Sidonis knelt before one of the bodies. "Cerberus does this to kids? And he used stuff you were working on to do it? How the hell do you sleep at night?"
Miranda couldn't tear her eyes from the husk. The blue lights, devoid of either affection or terror, stared back at her. Nausea and disbelief gnawed at her mind. "This—I never did this. Just corpses. There was no need for this. It's pointless cruelty."
"I'm sure that helps him."
Miranda turned away and closed her eyes. Anger hardened into something sharp and useful. She wasn't guilty, but responsible, just like Mordin. She had never shirked her responsibilities. "He's gone rogue. I don't care if the Illusive Man or whoever the bloody hell else authorized this, but this isn't Cerberus."
"What happens when somebody goes rogue?"
"I happen." She clenched and unclenched her fists. "Please, find Dr. Walker. Please, do not transform him, but please hurt him as much as you need."

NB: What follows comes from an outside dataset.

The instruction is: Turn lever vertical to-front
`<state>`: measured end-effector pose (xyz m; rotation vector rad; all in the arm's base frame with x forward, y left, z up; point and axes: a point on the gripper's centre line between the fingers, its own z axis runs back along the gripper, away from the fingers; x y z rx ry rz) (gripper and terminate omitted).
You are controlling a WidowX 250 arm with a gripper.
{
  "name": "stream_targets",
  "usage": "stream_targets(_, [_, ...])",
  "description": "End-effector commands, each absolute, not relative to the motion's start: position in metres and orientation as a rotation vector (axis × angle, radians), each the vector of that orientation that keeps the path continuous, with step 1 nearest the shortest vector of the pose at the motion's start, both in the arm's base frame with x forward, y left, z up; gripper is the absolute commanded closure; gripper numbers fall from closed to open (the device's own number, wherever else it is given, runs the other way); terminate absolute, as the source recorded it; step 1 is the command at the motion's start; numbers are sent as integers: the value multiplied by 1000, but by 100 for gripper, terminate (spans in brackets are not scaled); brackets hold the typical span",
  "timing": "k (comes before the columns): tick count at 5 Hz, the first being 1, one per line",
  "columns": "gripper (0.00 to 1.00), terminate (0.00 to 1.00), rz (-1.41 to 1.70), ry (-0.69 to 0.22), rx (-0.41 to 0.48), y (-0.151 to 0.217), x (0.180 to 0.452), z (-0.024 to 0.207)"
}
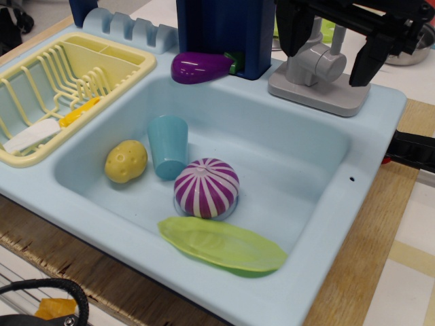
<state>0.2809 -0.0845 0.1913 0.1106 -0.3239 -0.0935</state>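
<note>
The toy faucet stands on its flat grey base at the sink's back right rim. The lever, a slim pale grey rod, rises about upright from the short grey cylinder, and its top is hidden behind the gripper body. My black gripper hangs over the faucet with its jaws open. One finger is left of the spout pipe and the other finger is right of the cylinder. The fingers straddle the faucet and hold nothing.
The pale blue sink holds a potato, a blue cup, a purple striped onion and a green leaf. A purple eggplant lies on the back rim by a dark blue block. A yellow dish rack is at left.
</note>
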Motion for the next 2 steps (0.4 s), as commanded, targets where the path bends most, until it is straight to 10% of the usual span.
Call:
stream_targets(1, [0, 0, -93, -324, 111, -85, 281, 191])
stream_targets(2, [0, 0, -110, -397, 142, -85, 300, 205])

The adjutants returned a few minutes later dragging Walker between them. His eyes were wild with terror and his hair was askew. Welts and slash marks covered his face. "Let me go, please let me go."
"Pathetic. But as you wish. Please, drop him." Walker fell to his knees with a grunt. Miranda loomed over him and picked him up by the scruff of the neck. The wretch was shivering, just as she was. "Scared? Good."
"Don't hurt me. I give up. I'm not even armed." He flailed, trying unsuccessfully to turn out his pockets. "And I—I can show you how I controlled the husks. Not even you can do that."
"Not interested. Anything you can show me is in your files. Children, Walker. North has Reaper tech jammed into his skull. What's your excuse?"
"They're better off like this. If they'd stayed like they were, we would've just had to protect them. Now we have weapons. Remove a liability and gain a soldier, just like the Reapers when they indoctrinate."
Thank you for making this easy. She put her hands around his throat and squeezed. Walker coughed and sputtered as Miranda increased the pressure. Shadows infested her mind. Peter lying in a hospital bed. An infant the same name lying in the casket. Children being thrown on spikes.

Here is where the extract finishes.